● Exercise details: Copy each line of the material below that includes the string "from".

------------------------------------

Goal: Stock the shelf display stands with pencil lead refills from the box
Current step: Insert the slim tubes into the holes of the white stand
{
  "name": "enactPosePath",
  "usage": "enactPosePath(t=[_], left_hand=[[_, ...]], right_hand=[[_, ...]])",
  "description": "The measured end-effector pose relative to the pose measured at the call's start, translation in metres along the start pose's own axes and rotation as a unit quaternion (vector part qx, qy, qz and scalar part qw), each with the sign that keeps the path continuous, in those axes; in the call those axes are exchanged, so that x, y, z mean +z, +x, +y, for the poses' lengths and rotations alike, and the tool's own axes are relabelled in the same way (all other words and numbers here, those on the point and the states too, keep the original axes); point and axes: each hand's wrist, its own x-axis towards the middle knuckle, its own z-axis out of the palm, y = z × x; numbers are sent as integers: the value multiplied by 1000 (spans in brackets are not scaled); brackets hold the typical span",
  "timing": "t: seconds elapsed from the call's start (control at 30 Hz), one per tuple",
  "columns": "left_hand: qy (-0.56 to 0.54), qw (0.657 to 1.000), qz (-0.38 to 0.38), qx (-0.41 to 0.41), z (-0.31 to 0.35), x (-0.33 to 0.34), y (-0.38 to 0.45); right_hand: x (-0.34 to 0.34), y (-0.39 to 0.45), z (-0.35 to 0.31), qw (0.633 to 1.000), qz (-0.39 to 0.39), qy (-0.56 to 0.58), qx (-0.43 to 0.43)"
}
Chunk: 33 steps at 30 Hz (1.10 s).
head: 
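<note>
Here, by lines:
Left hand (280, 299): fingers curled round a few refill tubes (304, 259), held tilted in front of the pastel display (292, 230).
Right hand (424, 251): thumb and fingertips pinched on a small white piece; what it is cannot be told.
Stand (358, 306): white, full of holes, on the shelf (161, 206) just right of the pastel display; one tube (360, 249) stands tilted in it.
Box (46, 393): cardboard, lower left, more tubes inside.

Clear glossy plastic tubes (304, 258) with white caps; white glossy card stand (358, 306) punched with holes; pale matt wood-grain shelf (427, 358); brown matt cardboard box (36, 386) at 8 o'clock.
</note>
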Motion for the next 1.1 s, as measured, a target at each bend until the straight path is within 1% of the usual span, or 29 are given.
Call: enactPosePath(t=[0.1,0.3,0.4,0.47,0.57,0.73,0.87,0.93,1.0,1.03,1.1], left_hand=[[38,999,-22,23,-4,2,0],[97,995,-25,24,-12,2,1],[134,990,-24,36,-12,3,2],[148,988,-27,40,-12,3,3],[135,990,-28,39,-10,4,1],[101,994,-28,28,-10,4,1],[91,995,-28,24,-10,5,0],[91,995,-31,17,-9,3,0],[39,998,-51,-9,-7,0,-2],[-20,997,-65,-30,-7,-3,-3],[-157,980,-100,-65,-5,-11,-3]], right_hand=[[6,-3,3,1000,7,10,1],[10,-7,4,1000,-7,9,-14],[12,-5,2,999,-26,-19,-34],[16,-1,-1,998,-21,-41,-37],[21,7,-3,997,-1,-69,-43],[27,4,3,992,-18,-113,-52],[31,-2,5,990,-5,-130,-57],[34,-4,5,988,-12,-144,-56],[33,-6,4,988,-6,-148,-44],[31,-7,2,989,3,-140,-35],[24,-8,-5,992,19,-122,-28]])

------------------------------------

● Written response:
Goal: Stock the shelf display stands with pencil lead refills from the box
  "timing": "t: seconds elapsed from the call's start (control at 30 Hz), one per tuple",

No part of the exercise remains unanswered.